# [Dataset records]

● ● ● ● ● ● ●

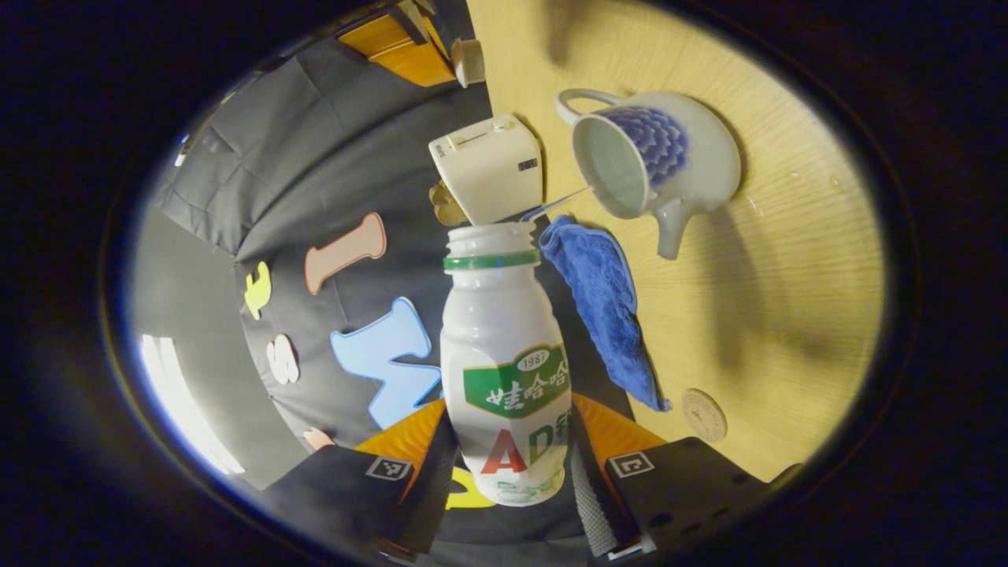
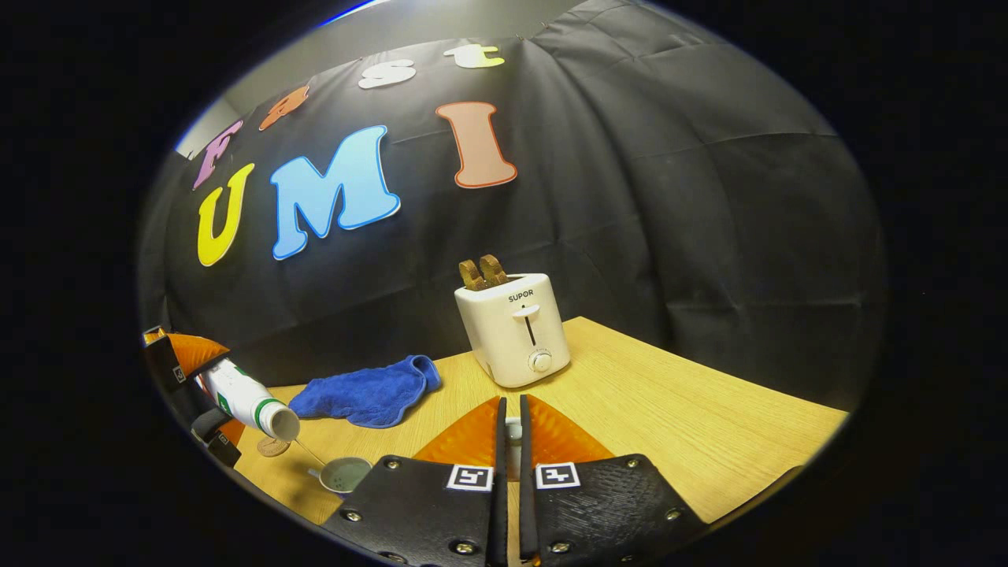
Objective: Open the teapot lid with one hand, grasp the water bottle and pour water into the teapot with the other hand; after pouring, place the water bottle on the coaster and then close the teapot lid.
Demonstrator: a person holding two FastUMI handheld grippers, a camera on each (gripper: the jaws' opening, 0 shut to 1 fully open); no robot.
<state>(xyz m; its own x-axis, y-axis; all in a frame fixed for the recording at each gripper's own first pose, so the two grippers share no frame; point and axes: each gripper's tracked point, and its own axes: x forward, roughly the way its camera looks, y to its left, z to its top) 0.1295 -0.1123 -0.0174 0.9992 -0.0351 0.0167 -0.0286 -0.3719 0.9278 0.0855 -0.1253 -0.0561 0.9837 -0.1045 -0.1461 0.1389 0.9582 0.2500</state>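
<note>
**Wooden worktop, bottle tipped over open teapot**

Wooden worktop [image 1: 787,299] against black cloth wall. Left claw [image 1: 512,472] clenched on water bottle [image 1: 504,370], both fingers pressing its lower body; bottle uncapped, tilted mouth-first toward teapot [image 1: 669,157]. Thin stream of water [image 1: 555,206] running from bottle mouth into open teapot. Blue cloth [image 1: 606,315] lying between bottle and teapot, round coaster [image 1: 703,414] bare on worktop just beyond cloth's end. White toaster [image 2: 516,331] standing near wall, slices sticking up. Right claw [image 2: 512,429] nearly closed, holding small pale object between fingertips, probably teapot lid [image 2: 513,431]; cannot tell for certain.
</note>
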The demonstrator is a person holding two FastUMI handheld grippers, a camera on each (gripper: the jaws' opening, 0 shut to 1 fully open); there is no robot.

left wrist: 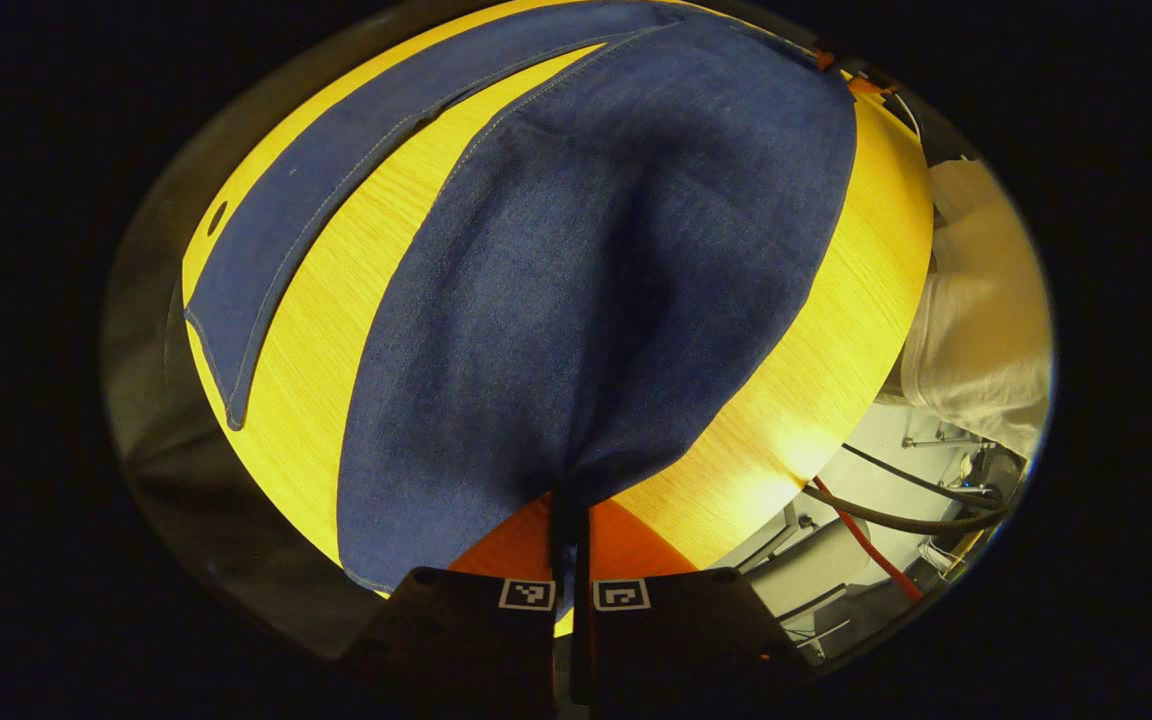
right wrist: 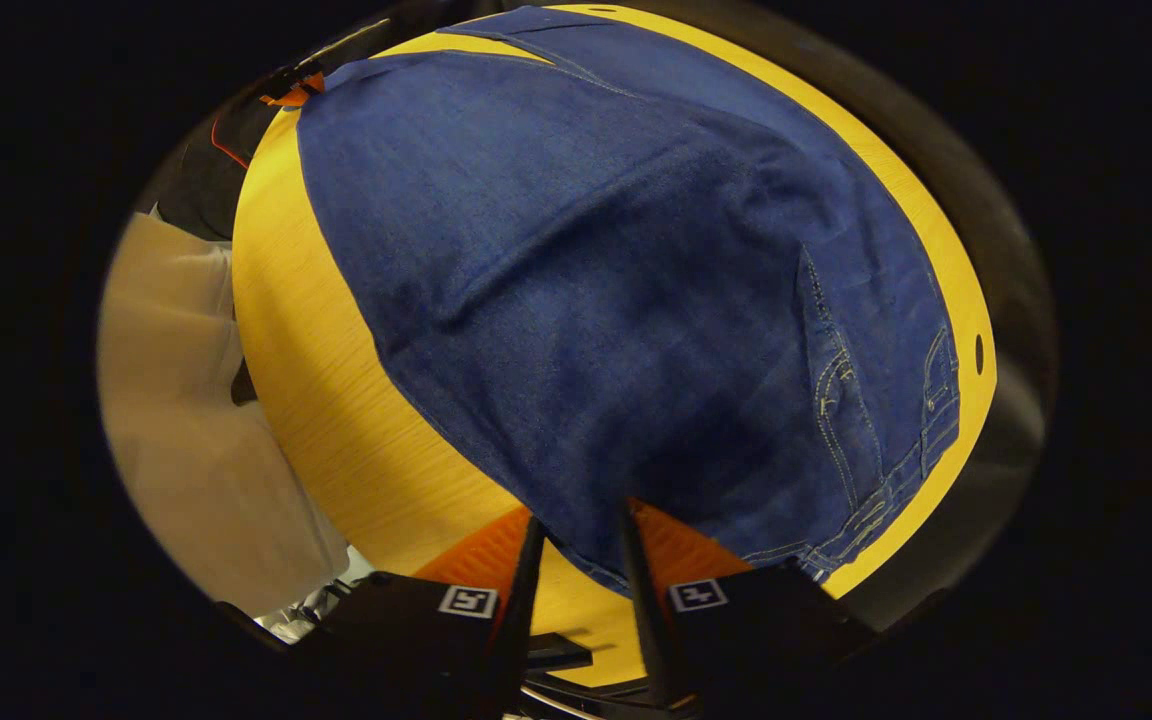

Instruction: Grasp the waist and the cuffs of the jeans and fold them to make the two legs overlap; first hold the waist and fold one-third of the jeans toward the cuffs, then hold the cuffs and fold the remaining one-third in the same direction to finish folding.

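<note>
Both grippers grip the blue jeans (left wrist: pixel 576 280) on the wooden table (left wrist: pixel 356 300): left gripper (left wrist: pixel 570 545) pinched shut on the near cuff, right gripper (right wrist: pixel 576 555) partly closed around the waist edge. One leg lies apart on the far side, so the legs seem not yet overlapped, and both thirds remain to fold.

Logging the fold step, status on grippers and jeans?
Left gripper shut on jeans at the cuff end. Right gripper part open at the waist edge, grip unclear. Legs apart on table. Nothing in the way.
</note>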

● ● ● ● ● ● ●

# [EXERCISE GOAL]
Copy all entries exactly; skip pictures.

# [RESULT FOR THIS EXERCISE]
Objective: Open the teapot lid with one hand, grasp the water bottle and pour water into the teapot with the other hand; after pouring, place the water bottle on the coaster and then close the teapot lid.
Demonstrator: a person holding two FastUMI handheld grippers, a camera on each (gripper: the jaws' opening, 0 shut to 1 fully open); no robot.
<state>(xyz m; its own x-axis, y-axis; all in a frame fixed for the recording at each gripper's own first pose, so the two grippers share no frame; point and axes: each gripper's tracked point, and its own axes: x forward, roughly the way its camera looks, y to its left, z to its top) 0.1295 -0.1123 -0.0174 0.9992 -0.0351 0.0167 -0.0286 -0.3719 0.9278 0.0855 -0.1253 -0.0561 0.9837 -0.1045 -0.1461 0.1389 0.9582 0.2500</state>
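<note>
**Wooden worktop, bottle tipped over open teapot**

Wooden worktop [image 1: 787,299] against black cloth wall. Left claw [image 1: 512,472] clenched on water bottle [image 1: 504,370], both fingers pressing its lower body; bottle uncapped, tilted mouth-first toward teapot [image 1: 669,157]. Thin stream of water [image 1: 555,206] running from bottle mouth into open teapot. Blue cloth [image 1: 606,315] lying between bottle and teapot, round coaster [image 1: 703,414] bare on worktop just beyond cloth's end. White toaster [image 2: 516,331] standing near wall, slices sticking up. Right claw [image 2: 512,429] nearly closed, holding small pale object between fingertips, probably teapot lid [image 2: 513,431]; cannot tell for certain.
</note>
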The demonstrator is a person holding two FastUMI handheld grippers, a camera on each (gripper: the jaws' opening, 0 shut to 1 fully open); there is no robot.

left wrist: 
right wrist: 

Instruction: Grasp the waist and the cuffs of the jeans and fold them to make the two legs overlap; first hold the waist and fold one-third of the jeans toward the cuffs, then hold the cuffs and fold the remaining one-third in the same direction to finish folding.

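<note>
Both grippers grip the blue jeans (left wrist: pixel 576 280) on the wooden table (left wrist: pixel 356 300): left gripper (left wrist: pixel 570 545) pinched shut on the near cuff, right gripper (right wrist: pixel 576 555) partly closed around the waist edge. One leg lies apart on the far side, so the legs seem not yet overlapped, and both thirds remain to fold.

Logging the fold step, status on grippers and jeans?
Left gripper shut on jeans at the cuff end. Right gripper part open at the waist edge, grip unclear. Legs apart on table. Nothing in the way.
</note>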

Nothing further is needed to complete the exercise.